• What is needed: For each line of the listing that contains "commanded", make a copy and return it.

• Supplied records:

..............................

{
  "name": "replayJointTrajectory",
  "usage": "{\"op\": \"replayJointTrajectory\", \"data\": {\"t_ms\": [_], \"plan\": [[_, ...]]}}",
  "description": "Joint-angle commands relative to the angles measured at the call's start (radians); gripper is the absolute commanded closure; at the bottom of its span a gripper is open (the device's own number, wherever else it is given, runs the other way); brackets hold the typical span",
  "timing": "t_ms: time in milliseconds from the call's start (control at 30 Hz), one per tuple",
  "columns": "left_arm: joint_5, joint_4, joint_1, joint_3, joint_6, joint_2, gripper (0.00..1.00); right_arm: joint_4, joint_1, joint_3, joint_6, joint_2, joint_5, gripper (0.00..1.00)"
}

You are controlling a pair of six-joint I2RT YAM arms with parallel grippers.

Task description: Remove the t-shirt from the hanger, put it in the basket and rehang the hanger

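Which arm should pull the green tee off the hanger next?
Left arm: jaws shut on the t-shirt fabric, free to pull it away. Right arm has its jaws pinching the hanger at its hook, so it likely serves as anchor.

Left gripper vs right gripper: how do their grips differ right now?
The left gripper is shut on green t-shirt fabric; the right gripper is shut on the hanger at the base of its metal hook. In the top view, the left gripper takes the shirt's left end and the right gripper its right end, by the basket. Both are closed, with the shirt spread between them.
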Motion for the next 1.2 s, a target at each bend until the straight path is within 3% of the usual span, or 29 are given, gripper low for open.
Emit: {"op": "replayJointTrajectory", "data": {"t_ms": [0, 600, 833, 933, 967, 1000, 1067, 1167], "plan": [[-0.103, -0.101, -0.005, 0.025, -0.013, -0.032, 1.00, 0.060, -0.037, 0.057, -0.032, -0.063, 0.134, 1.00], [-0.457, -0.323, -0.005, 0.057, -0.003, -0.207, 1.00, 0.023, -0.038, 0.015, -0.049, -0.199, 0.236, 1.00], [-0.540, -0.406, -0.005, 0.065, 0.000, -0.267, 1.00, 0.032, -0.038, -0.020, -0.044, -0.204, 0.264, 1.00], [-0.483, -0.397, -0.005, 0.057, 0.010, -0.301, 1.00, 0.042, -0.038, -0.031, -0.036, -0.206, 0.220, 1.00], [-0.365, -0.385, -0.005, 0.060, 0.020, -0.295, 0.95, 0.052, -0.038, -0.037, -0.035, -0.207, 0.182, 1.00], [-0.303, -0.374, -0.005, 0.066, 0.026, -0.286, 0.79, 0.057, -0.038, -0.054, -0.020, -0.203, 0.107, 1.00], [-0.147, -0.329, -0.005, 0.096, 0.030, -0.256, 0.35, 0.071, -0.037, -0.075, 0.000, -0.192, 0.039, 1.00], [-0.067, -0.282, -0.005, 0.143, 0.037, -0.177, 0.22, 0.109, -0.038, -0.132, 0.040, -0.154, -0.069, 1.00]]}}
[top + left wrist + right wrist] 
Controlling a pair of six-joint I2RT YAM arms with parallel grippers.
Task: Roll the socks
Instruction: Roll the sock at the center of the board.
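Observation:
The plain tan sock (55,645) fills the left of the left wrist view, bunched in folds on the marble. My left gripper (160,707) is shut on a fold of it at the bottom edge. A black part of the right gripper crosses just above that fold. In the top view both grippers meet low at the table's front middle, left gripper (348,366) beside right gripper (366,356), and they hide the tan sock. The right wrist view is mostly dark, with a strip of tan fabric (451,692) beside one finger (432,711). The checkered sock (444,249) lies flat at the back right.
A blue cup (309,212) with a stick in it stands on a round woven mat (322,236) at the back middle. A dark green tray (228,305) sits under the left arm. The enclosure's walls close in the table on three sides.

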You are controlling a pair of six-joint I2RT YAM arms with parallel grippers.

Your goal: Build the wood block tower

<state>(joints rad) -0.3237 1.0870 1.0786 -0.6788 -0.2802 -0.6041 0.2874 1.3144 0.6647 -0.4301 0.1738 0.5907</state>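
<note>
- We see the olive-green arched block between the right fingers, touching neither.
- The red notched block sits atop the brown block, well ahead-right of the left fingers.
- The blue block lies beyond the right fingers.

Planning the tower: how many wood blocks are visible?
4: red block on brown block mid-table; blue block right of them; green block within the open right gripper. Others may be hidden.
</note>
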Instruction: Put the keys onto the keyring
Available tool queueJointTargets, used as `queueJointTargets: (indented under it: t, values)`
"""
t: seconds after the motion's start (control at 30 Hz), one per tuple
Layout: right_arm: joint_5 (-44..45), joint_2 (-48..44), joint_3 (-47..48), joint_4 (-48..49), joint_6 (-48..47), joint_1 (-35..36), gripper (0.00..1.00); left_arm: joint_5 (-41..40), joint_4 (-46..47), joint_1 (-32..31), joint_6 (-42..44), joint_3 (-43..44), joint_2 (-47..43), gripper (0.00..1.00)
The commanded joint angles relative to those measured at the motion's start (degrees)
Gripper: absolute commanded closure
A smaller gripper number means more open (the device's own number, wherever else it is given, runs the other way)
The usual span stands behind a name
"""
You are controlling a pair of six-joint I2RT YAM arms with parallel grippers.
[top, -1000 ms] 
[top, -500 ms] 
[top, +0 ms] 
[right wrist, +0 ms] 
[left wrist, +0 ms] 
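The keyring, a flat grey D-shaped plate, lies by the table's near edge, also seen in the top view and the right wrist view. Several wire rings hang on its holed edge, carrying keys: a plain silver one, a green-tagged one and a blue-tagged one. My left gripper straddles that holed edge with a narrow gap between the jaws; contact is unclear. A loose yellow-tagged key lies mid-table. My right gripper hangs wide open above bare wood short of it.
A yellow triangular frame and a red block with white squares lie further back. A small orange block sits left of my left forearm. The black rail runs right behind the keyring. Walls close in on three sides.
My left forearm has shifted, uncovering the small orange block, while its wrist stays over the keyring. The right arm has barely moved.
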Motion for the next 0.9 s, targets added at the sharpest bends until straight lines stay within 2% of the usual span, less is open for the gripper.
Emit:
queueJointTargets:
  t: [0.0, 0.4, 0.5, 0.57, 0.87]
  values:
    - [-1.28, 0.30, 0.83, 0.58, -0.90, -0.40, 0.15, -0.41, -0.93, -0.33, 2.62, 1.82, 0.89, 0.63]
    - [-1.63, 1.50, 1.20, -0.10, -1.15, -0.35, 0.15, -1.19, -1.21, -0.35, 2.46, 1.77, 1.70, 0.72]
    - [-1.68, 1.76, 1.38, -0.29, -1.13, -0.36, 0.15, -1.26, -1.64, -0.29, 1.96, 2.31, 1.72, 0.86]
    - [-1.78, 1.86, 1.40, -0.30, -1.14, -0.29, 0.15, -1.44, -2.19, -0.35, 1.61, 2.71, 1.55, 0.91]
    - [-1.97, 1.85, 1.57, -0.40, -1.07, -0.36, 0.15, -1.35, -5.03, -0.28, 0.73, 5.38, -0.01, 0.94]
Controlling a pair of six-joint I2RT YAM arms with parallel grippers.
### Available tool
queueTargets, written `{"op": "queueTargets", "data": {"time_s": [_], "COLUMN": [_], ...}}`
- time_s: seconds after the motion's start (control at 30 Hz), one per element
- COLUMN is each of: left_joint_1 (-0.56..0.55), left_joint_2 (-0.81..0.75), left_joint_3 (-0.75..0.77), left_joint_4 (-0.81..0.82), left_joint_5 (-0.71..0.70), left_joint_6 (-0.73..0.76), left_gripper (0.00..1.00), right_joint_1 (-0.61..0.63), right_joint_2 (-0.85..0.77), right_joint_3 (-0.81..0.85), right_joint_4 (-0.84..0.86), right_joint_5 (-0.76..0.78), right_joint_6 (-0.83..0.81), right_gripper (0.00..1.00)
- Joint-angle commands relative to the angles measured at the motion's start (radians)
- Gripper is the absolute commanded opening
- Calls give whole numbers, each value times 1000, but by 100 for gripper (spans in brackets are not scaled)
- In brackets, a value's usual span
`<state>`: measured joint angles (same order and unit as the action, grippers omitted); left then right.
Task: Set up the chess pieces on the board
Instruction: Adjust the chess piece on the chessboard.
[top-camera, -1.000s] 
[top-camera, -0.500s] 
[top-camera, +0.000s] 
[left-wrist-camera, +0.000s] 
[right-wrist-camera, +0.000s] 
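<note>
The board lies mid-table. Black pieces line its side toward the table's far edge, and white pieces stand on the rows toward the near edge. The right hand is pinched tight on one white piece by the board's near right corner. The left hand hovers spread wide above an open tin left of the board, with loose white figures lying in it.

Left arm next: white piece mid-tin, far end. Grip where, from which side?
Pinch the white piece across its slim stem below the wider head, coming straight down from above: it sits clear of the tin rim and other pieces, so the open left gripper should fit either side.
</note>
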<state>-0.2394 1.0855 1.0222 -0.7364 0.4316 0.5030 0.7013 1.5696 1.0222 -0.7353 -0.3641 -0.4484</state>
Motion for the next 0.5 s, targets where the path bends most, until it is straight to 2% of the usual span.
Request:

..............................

• Response area:
  "description": "Joint-angle commands relative to the angles measured at the call's start (radians); gripper is the absolute commanded closure; at the bottom of its span a gripper is open (the device's own number, wherever else it is given, runs the other way); brackets hold the typical span",
The commanded joint angles relative to those measured at the motion's start (degrees)
Gripper: absolute commanded closure
- Gripper is the absolute commanded opening

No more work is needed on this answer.